From: Nick Piggin <npiggin@suse.de>
To: Pekka Enberg <penberg@cs.helsinki.fi>
Cc: David Rientjes <rientjes@google.com>,
Andi Kleen <andi@firstfloor.org>,
Christoph Lameter <cl@linux-foundation.org>,
linux-kernel@vger.kernel.org, linux-mm@kvack.org,
haicheng.li@intel.com,
KAMEZAWA Hiroyuki <kamezawa.hiroyu@jp.fujitsu.com>
Subject: Re: [patch] slab: add memory hotplug support
Date: Tue, 23 Mar 2010 08:12:02 +1100 [thread overview]
Message-ID: <20100322211202.GU17637@laptop> (raw)

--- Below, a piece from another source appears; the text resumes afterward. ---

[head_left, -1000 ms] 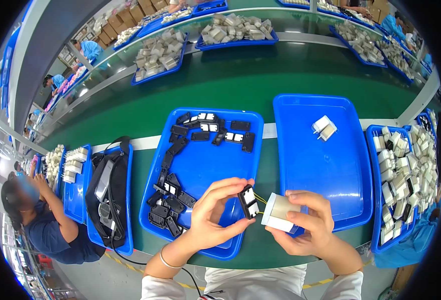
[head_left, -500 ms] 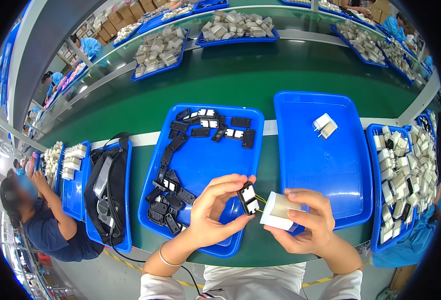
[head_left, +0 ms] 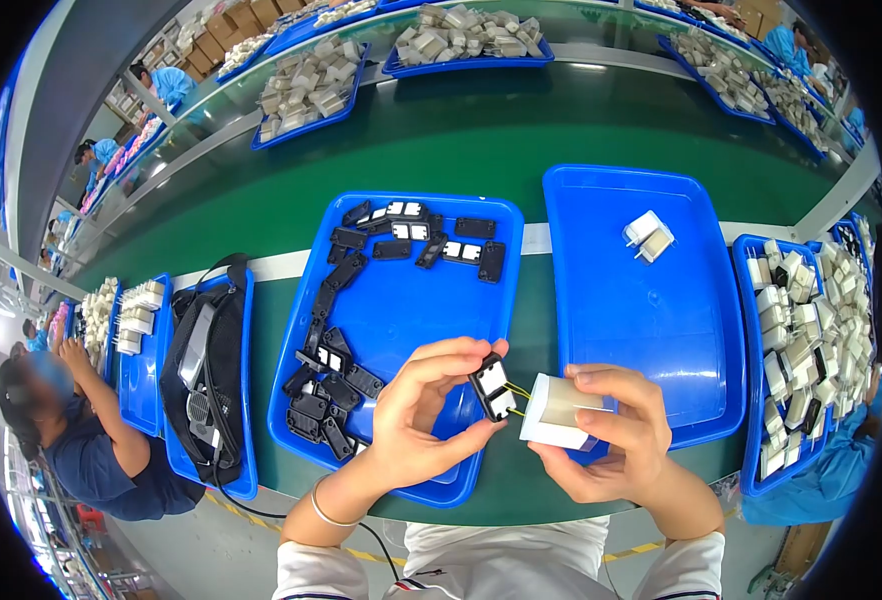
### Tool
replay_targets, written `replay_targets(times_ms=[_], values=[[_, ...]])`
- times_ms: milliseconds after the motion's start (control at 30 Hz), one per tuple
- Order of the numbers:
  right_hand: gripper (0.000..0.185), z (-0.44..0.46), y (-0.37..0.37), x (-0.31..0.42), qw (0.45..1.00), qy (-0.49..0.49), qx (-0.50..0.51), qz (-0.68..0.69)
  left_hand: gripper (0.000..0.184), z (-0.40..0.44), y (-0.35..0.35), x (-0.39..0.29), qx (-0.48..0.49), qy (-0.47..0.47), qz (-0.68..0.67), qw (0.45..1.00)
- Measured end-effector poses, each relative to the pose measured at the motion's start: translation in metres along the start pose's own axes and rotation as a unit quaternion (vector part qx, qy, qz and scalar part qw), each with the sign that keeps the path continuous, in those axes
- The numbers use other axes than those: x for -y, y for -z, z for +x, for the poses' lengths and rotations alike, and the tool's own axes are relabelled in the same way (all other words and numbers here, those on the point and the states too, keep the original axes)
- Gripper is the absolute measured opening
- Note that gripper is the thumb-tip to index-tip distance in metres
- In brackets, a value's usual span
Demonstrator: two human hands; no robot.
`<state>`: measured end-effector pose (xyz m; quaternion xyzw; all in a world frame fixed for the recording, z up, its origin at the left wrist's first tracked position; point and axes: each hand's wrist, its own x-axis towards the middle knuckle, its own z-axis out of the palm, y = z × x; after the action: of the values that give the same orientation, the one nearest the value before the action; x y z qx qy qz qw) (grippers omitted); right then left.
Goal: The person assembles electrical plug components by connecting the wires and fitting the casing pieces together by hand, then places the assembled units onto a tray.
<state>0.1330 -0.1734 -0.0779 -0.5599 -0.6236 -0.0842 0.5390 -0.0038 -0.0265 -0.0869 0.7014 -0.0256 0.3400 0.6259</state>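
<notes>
Between the fingertips and thumb of my left hand (head_left: 413,418) is a small black plastic end cover (head_left: 492,388) with two white pads on its face. My right hand (head_left: 629,432) grips a white and beige box-shaped plastic housing (head_left: 555,412), tilted with one end toward the cover. Thin yellow-green wires (head_left: 518,392) bridge the short gap between cover and housing. Below my left forearm lies a blue tray (head_left: 411,310) with many similar black covers (head_left: 336,400) along its left and far sides. My right fingers hide part of the housing.
To the right, another blue tray (head_left: 651,330) holds white housings (head_left: 649,237). A tray of piled housings (head_left: 796,360) stands at the far right. On the left, a black bag (head_left: 206,370) lies in a tray, near a seated person (head_left: 101,440). More loaded trays (head_left: 471,60) line the back.
The view has shifted slightly, so the trays appear a little higher. Both hands keep the same hold, and the wires still span the gap between cover and housing.
</notes>
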Motion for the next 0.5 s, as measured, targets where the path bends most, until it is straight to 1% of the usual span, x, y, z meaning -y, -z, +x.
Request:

In-Reply-To: <4BA7A8D6.4000706@cs.helsinki.fi>
On Mon, Mar 22, 2010 at 07:28:54PM +0200, Pekka Enberg wrote:
> Nick Piggin wrote:
> >On Mon, Mar 08, 2010 at 03:19:48PM -0800, David Rientjes wrote:
> >>On Fri, 5 Mar 2010, Nick Piggin wrote:
> >>
> >>>>+#if defined(CONFIG_NUMA) && defined(CONFIG_MEMORY_HOTPLUG)
> >>>>+/*
> >>>>+ * Drains and frees nodelists for a node on each slab cache, used for memory
> >>>>+ * hotplug. Returns -EBUSY if all objects cannot be drained on memory
> >>>>+ * hot-remove so that the node is not removed. When used because memory
> >>>>+ * hot-add is canceled, the only result is the freed kmem_list3.
> >>>>+ *
> >>>>+ * Must hold cache_chain_mutex.
> >>>>+ */
> >>>>+static int __meminit free_cache_nodelists_node(int node)
> >>>>+{
> >>>>+ struct kmem_cache *cachep;
> >>>>+ int ret = 0;
> >>>>+
> >>>>+ list_for_each_entry(cachep, &cache_chain, next) {
> >>>>+ struct array_cache *shared;
> >>>>+ struct array_cache **alien;
> >>>>+ struct kmem_list3 *l3;
> >>>>+
> >>>>+ l3 = cachep->nodelists[node];
> >>>>+ if (!l3)
> >>>>+ continue;
> >>>>+
> >>>>+ spin_lock_irq(&l3->list_lock);
> >>>>+ shared = l3->shared;
> >>>>+ if (shared) {
> >>>>+ free_block(cachep, shared->entry, shared->avail, node);
> >>>>+ l3->shared = NULL;
> >>>>+ }
> >>>>+ alien = l3->alien;
> >>>>+ l3->alien = NULL;
> >>>>+ spin_unlock_irq(&l3->list_lock);
> >>>>+
> >>>>+ if (alien) {
> >>>>+ drain_alien_cache(cachep, alien);
> >>>>+ free_alien_cache(alien);
> >>>>+ }
> >>>>+ kfree(shared);
> >>>>+
> >>>>+ drain_freelist(cachep, l3, l3->free_objects);
> >>>>+ if (!list_empty(&l3->slabs_full) ||
> >>>>+ !list_empty(&l3->slabs_partial)) {
> >>>>+ /*
> >>>>+ * Continue to iterate through each slab cache to free
> >>>>+ * as many nodelists as possible even though the
> >>>>+ * offline will be canceled.
> >>>>+ */
> >>>>+ ret = -EBUSY;
> >>>>+ continue;
> >>>>+ }
> >>>>+ kfree(l3);
> >>>>+ cachep->nodelists[node] = NULL;
> >>>What's stopping races of other CPUs trying to access l3 and array
> >>>caches while they're being freed?
> >>>
> >>numa_node_id() will not return an offlined nodeid and
> >>cache_alloc_node() already does a fallback to other onlined
> >>nodes in case a nodeid is passed to kmalloc_node() that does not
> >>have a nodelist. l3->shared and l3->alien cannot be accessed
> >>without l3->list_lock (drain, cache_alloc_refill,
> >>cache_flusharray) or cache_chain_mutex (kmem_cache_destroy,
> >>cache_reap).
> >
> >Yeah, but can't it _have_ a nodelist (ie. before it is set to NULL here)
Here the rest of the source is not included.